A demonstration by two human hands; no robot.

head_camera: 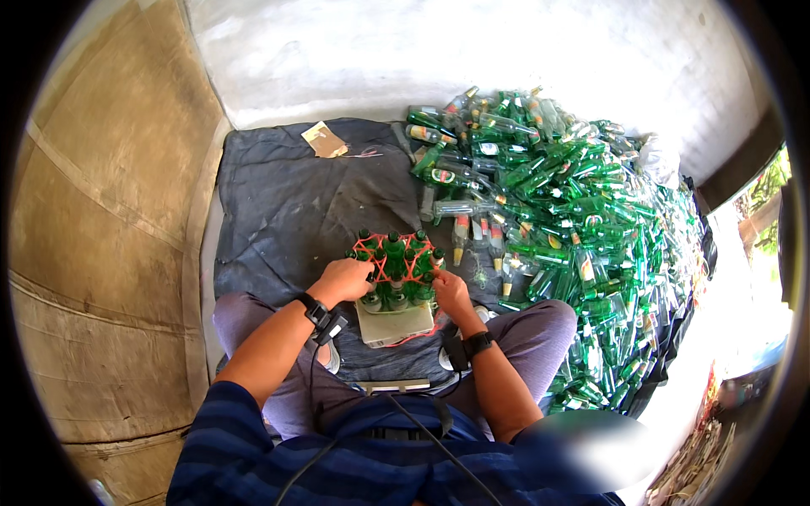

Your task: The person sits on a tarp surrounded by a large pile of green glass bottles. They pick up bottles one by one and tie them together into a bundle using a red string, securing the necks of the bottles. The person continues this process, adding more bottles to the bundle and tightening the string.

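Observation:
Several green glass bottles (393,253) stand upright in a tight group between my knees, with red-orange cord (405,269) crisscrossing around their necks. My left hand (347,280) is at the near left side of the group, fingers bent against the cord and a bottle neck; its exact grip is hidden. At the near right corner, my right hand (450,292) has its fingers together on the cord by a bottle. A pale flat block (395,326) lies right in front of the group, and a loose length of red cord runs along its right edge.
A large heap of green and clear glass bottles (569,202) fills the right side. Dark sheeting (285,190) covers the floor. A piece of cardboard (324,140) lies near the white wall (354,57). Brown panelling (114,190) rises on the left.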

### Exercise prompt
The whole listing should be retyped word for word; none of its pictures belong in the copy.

### Answer to this task
A demonstration by two human hands; no robot.

head_camera: 

Your task: The person sits on a tarp surrounded by a large pile of green glass bottles. They pick up bottles one by one and tie them together into a bundle using a red string, securing the necks of the bottles. The person continues this process, adding more bottles to the bundle and tightening the string.

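Observation:
Several green glass bottles (393,253) stand upright in a tight group between my knees, with red-orange cord (405,269) crisscrossing around their necks. My left hand (347,280) is at the near left side of the group, fingers bent against the cord and a bottle neck; its exact grip is hidden. At the near right corner, my right hand (450,292) has its fingers together on the cord by a bottle. A pale flat block (395,326) lies right in front of the group, and a loose length of red cord runs along its right edge.
A large heap of green and clear glass bottles (569,202) fills the right side. Dark sheeting (285,190) covers the floor. A piece of cardboard (324,140) lies near the white wall (354,57). Brown panelling (114,190) rises on the left.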

The exercise has been answered, and the work is done.